Tasiilaq, the largest town in Eastern Greenland, is a great place to kayak, hike, whale watch or tour Sermilik, an ice fjord. While you're in town, shop for traditional arts and crafts, such as Greenlandic tupilaks. These figurines, often carved from wood, bones, stones or reindeer antlers, were traditionally believed to protect their owners from enemies, and they’ve become popular souvenirs. If you buy any, be sure the material they’re made from can be legally exported.

Soak in a Hot Spring

Several areas in Greenland have geothermal springs, but only the pool on Uunartoq, an island off the southern coast, is comfortable to bathe in year-round, at 100.4 degrees F. Think of it as an outdoor spa in the middle of a grassy field, surrounded by snow-capped mountains and icebergs. Catch a tour boat to the springs, where you can change into your bathing gear in a simple shed. The springs, said to offer health benefits, were originally used by Norse settlers a thousand years ago.

Watch Humpback Whales

Book a whale safari with a tour operator or hike along the coast to spot some of the fifteen whale species that live in or pass through Greenland’s waters. Prime time for whale watching is in the summer, when humpbacks, minkes and fin whales are often seen. If you’re lucky, you may spot a blue whale, the largest animal ever known to have lived on Earth, migrating through. Share your whale pictures with the Greenland Institute of Natural Resources to help researchers learn more about these incredible creatures.

Sightsee and Shop in Oqaatsut


Oqaatsut is a small settlement in North Greenland with 40 or so inhabitants who primarily fish for halibut and sharks. Visit to experience the Inuit culture or get your own permit to fish for catfish, redfish and cod on Disko Bay. Take a boat to Ilulissat, a UNESCO World Heritage Site, to see the a fjord and buy souvenirs like ulus, which are Alaskan knives, and clothing made from muskox wool and sealskins. Back in Oqaatsut, there’s one restaurant: Restaurant H8 serves shrimp, salmon, roe and other local favorites. Sit by the window to watch boats unload the day’s catch.

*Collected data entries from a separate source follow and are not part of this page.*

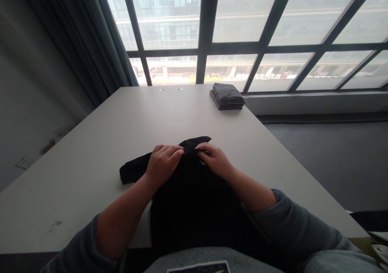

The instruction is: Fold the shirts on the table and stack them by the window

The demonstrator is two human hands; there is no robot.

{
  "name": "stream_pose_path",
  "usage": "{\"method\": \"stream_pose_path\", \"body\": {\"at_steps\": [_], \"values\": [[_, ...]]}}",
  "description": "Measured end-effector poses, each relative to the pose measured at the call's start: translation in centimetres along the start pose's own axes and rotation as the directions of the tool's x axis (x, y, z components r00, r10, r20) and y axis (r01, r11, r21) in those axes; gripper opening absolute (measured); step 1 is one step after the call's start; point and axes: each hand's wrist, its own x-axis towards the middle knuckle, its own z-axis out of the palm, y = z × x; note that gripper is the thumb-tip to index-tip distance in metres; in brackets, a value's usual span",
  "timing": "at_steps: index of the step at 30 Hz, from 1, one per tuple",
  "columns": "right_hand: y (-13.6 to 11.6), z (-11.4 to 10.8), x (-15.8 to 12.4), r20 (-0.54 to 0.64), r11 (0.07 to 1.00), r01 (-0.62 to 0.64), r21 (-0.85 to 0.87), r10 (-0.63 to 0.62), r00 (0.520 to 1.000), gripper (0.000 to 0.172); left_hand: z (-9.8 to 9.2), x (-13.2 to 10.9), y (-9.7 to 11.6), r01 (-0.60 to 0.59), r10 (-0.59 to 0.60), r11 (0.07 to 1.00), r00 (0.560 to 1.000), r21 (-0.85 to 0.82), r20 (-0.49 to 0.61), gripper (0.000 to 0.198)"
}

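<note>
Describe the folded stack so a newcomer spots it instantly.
Start at the big window, then drop to the white table below it. The folded stack sits at the table's far right corner: grey, neatly squared, untouched, unlike the loose black cloth under both hands.

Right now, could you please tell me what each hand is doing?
Left hand: closed on the black cloth.
Right hand: pinching the same cloth.

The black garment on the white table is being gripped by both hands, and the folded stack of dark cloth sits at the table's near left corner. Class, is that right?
Not quite. The head view shows the folded stack at the far right edge of the white table, near the window. The rest stands: left hand and right hand both grip the black garment.
</note>
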Motion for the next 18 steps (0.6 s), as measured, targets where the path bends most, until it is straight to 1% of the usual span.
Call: {"method": "stream_pose_path", "body": {"at_steps": [1, 3, 6, 8, 10, 12, 15, 17, 18], "values": [[0.0, -0.1, 0.0, 0.024, 0.999, -0.027, 0.027, 0.026, 0.999, 0.017, 0.0, -0.1, -0.2, 0.01, -0.01, 1.0, 1.0, -0.007, 0.0, 0.02], [-0.1, -0.2, 0.0, 0.085, 0.984, -0.132, 0.118, 0.123, 0.989, 0.02, 0.1, -0.3, -0.9, 0.034, -0.034, 0.999, 0.999, -0.006, 0.006, 0.02], [0.0, -0.3, 0.0, 0.176, 0.914, -0.299, 0.275, 0.258, 0.95, 0.026, 0.1, -0.5, -1.8, 0.055, -0.056, 0.998, 0.998, 0.016, 0.012, 0.021], [0.2, -0.4, 0.0, 0.209, 0.87, -0.357, 0.34, 0.3, 0.931, 0.026, 0.1, -0.6, -2.3, 0.057, -0.057, 0.998, 0.998, 0.033, 0.001, 0.021], [0.3, -0.5, 0.0, 0.231, 0.868, -0.375, 0.324, 0.311, 0.922, 0.022, 0.0, -0.7, -2.3, 0.059, -0.058, 0.997, 0.998, 0.048, -0.013, 0.02], [0.3, -0.5, 0.0, 0.231, 0.919, -0.335, 0.206, 0.287, 0.93, 0.015, 0.0, -0.7, -2.0, 0.06, -0.059, 0.996, 0.998, 0.061, -0.022, 0.021], [0.0, -0.3, -0.1, 0.166, 0.985, -0.171, -0.037, 0.175, 0.971, 0.008, -0.1, -0.6, -1.2, 0.058, -0.058, 0.996, 0.998, 0.072, -0.014, 0.022], [-0.3, 0.0, -0.2, 0.115, 0.987, -0.054, -0.154, 0.072, 0.991, 0.012, -0.2, -0.6, -0.6, 0.056, -0.056, 0.996, 0.998, 0.071, -0.01, 0.023], [-0.4, 0.2, -0.2, 0.099, 0.98, -0.017, -0.199, 0.038, 0.994, 0.014, -0.3, -0.6, -0.5, 0.058, -0.057, 0.996, 0.998, 0.07, -0.013, 0.023]]}}
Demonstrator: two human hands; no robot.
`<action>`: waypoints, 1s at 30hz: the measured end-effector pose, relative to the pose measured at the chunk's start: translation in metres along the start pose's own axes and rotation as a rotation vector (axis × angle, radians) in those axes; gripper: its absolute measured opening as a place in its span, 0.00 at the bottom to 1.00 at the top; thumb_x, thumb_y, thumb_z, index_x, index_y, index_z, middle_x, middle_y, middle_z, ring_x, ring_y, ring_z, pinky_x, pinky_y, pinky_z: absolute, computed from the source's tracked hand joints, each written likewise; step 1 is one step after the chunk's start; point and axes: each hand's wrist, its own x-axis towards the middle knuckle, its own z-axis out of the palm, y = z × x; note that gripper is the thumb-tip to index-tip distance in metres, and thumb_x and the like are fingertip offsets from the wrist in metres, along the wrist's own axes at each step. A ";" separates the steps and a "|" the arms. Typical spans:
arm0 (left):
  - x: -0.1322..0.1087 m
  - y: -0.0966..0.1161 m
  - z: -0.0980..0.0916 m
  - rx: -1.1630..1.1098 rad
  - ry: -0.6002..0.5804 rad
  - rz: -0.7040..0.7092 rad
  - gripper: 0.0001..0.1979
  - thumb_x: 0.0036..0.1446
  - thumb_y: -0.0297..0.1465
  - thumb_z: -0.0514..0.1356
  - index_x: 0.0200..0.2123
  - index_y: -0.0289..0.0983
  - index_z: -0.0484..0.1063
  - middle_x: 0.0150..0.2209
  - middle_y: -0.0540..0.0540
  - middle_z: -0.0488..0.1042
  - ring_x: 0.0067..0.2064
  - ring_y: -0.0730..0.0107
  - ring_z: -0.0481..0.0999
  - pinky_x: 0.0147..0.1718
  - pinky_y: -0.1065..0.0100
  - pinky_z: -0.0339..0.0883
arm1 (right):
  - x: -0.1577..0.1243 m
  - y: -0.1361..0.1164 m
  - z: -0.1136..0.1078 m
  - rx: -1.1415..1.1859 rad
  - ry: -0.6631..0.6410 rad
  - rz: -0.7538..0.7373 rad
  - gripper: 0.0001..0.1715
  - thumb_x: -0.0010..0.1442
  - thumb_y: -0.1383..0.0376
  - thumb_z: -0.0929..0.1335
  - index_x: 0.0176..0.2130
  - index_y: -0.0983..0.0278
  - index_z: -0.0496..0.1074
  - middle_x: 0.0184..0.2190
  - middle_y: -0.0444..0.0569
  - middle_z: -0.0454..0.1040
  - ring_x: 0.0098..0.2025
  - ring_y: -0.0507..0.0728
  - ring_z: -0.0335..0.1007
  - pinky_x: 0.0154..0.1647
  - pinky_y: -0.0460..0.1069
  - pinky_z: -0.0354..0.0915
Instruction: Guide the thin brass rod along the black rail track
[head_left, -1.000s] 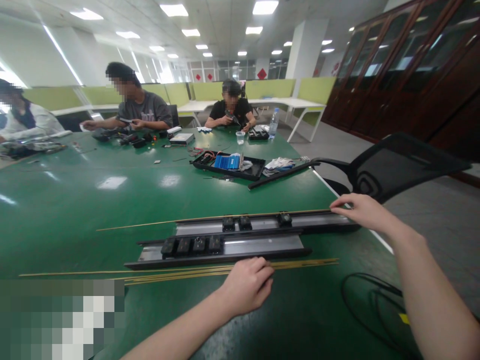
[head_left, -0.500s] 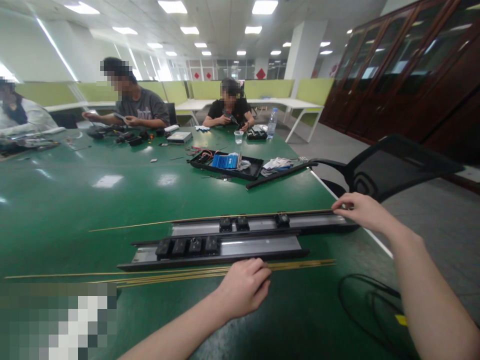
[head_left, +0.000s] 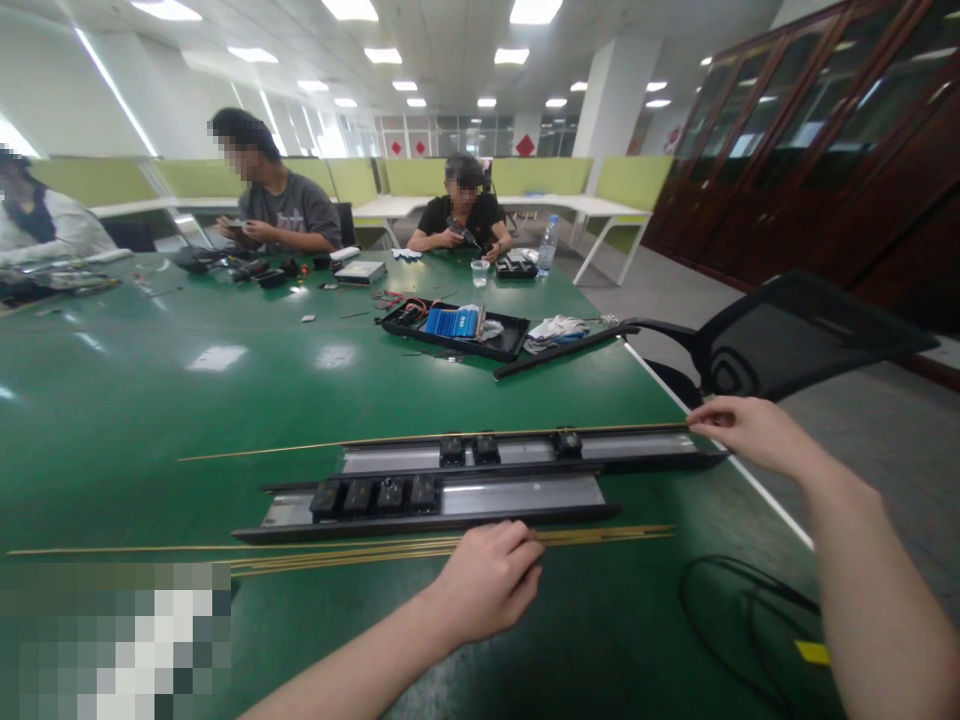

Discover Ilulissat and Nuuk

Intrepid Travel offers several Greenland trips. Their Greenland Expedition begins in Ilulissat and ends in Nuuk, the country’s capital, where visitors can snap photos of colorful houses along the waterfront, shop and dine in fine restaurants. The trip includes a kaffemik, a casual get-together in a local family's home to chat over sweets and coffee. A whale-watching trip, a boat tour to the tiny hunting village of Kapisillit and other optional activities are available.

BOOK IT: Intrepid Travel, $4,845

Ride With a Musher

Like snowmobiling, dog sledding is part of life in Greenland. The Inuits used dog sleds for transportation and hunting some 5,000 years ago; today, they’re popular with tourists who’re impressed by the canines' thick winter coats and amazing energy. You’ll find sledding in Greenland’s east coast towns and north of the Arctic Circle on the west coast. Plan your dog sled adventure between February and April with Greenland Tours, or try traditional Inuit dog sledding with Pirhuk Greenland Mountain Guides. In this image, a pup goes for his first dog sled expedition.